Francisco I y su nombre secular, Jorge Mario Bergoglio, empiezan a ser parte de la historia milenaria de la iglesia, al tiempo que empiezan a sonar en el escenario donde converge la atención mundial los nombres de quienes serán sus sucesores en el trono de Pedro.
Lo que en un Concilio los obispos y otras jerarquías de la iglesia debaten para modificar o dejar igual en materias como el dogma, la liturgia y la disciplina eclesiástica, en los conclaves pujan para que una de las posiciones enfrentadas encarne en la persona del nuevo Papa.
Por cierto, no todos los concilios son lo que se supone que deben ser: asambleas en las que las distintas vertientes teológicas defienden con argumentaciones y reflexiones la posición que sustenta. Gran parte de los concilios han estado digitados de antemano, pero también hubo auténticas asambleas conciliares. El mayor ejemplo es el Concilio Vaticano II.
Fue uno de los grandes acontecimientos de la década del ’60 y dejó una marca en el siglo XX, precisamente porque, organizado por el “Papa Bueno” Juan XXIII, tuvo verdaderamente la intención de que la filosofía de la iglesia, así como sus posiciones sobre las cuestiones humanas, sobre la liturgia y sobre los sacramentos sean decididos desde la base más amplia y representativas de la iglesia católica, convocando para que sean escuchados los obispos de todos los rincones del planeta.
Después de las cerradas iglesias de Pio XI y Pio XII, debido a las sombras que dejaron la firma del tratado de Letrán con Mussolini y el apoyo a Francisco Franco del primero, y el silencio ante los crímenes del nazismo del segundo, la iglesia necesitaba un Papa que irradiara humildad y bondad, encontrándolo en Angelo Giuseppe Roncalli, quien se convirtió en Juan XXIII y procuró que a la iglesia la definieran sus bases y no su máxima jerarquía.
La curia romana y el aristocrático Colegio Cardenalicio de aquel momento no lo querían, pero consideraban que su avanzada edad y el tumor que crecía en su estómago confluirían para generar un pontificado breve. Y lo fue, pero esos cinco años le alcanzaron para impulsar su mayor obra: El Concilio que transformó la iglesia modificando la liturgia para reemplazar los ritos tridentinos por una misa dada de cara a la feligresía y no en latín, sino en el idioma de cada país; además de otras reformas que revitalizaron la iglesia y la acercaron a la gente.
En ese encuentro asambleario, se escucharon las voces que exponían una ortodoxia oscurantistas, con el arzobispo Marcel Lefebvre en la primera línea. La voz del lúcido teólogo alemán de la Universidad de Münich Joseph Ratzinger, expresando un conservadurismo duro, pero inteligente y vigoroso. Y las vertientes teológicas vanguardistas que se proponían revitalizar la vida intelectual de la iglesia desatando las ataduras a los dogmas. En esa línea destacaban el gran explorador de la Teología Dogmática Michael Schmaus, el agudo teólogo de la Universidad de Innsbruck Karl Rahner, el jesuita francés Henri de Lubac y otros teólogos que querían correr las estrictas fronteras establecidas por los guardianes ortodoxos del dogma hasta el mismísimo umbral del mensaje evangélico.

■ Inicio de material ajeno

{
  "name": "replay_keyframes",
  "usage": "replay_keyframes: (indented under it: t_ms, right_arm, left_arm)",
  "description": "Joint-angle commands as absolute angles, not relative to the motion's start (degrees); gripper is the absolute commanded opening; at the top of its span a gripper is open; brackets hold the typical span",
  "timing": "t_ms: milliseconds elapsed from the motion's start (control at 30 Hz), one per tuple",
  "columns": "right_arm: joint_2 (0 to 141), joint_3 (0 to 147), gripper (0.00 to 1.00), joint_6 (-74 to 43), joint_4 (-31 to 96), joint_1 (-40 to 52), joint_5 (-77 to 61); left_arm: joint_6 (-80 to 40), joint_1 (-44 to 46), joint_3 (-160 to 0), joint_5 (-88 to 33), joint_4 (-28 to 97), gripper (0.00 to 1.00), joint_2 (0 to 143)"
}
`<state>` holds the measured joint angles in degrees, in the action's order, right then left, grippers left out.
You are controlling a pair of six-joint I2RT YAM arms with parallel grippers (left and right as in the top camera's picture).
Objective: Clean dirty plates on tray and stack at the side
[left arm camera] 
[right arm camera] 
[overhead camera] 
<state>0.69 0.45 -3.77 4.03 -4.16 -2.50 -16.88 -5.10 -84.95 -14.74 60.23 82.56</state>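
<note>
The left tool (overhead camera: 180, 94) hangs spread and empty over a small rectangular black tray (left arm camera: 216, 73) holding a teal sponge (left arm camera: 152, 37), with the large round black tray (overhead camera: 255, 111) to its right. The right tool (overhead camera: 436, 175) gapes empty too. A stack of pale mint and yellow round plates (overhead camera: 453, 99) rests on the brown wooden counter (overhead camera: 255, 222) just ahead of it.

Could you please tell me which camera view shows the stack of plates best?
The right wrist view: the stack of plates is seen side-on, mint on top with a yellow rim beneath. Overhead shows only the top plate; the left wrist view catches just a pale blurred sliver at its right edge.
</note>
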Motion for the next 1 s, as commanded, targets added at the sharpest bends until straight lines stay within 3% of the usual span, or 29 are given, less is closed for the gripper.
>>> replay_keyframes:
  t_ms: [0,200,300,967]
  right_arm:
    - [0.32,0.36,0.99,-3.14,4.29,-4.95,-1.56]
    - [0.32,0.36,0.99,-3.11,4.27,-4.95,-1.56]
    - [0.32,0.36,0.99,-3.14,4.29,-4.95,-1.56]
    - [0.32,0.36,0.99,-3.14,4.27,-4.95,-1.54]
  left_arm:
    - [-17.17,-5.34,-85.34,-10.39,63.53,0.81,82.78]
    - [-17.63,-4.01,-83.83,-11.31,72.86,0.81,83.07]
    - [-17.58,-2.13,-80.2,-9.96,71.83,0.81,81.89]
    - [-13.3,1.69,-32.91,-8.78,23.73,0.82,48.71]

Lo que en ese concilio se expresó en el debate, en el Cónclave se convierte en puja entre las distintas vertientes para que sus posiciones se vean reflejas en el sumo pontífice. Y esa es una puja sorda en la que influyen también las sórdidas codicias y corrupciones que anidan en los rincones más oscuros de la curia de Roma.
Desde principios del siglo XX, en los cónclaves se ha visto el maridaje entre las posiciones más ortodoxas y la corrupción que infecta las finanzas vaticanas. Ese tándem enfrentará ahora a los cardenales fieles al legado del Papa argentino.